## About this exercise:
Would you return the listing exactly as written, apart from its pictures?

## Task inputs:

──────────────────────────────

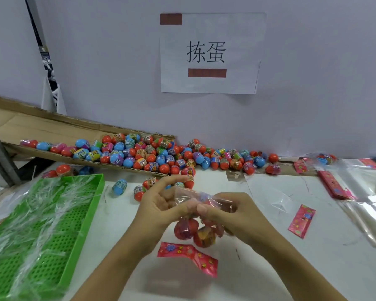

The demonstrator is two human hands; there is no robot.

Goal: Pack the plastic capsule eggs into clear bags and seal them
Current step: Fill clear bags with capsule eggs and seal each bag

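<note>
Head view: above the middle of the white bench (258, 253), near its front edge, the left hand (161, 205) and right hand (232, 216) both pinch the mouth of a clear bag (195, 222) holding capsule eggs (186, 229). A pink header card (189, 257) lies just beneath. Loose eggs (161, 155) heap along the rear edge; a green tray (52, 224) occupies the left side.

Held above the table centre: clear bag (201, 205) with red capsule eggs (186, 228) hanging inside, top pinched. Heaped at twelve o'clock: loose eggs (161, 153), red and blue. Stacked at three o'clock: spare clear bags (365, 192).
</note>
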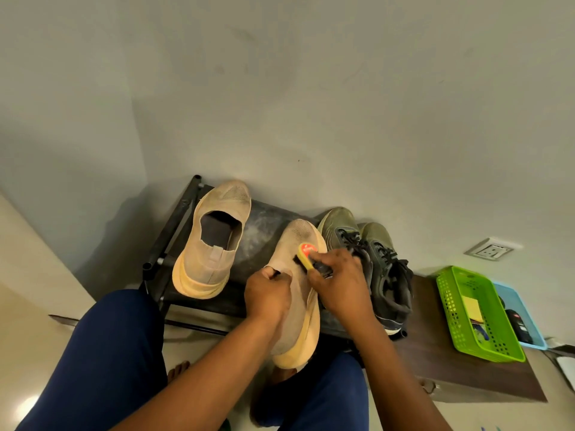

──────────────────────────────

## Finished exercise:
The demonstrator is two human hands; there is no robot.

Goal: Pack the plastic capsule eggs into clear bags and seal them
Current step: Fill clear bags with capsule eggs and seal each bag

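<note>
Head view: above the middle of the white bench (258, 253), near its front edge, the left hand (161, 205) and right hand (232, 216) both pinch the mouth of a clear bag (195, 222) holding capsule eggs (186, 229). A pink header card (189, 257) lies just beneath. Loose eggs (161, 155) heap along the rear edge; a green tray (52, 224) occupies the left side.

Held above the table centre: clear bag (201, 205) with red capsule eggs (186, 228) hanging inside, top pinched. Heaped at twelve o'clock: loose eggs (161, 153), red and blue. Stacked at three o'clock: spare clear bags (365, 192).
</note>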

The output returned above is complete.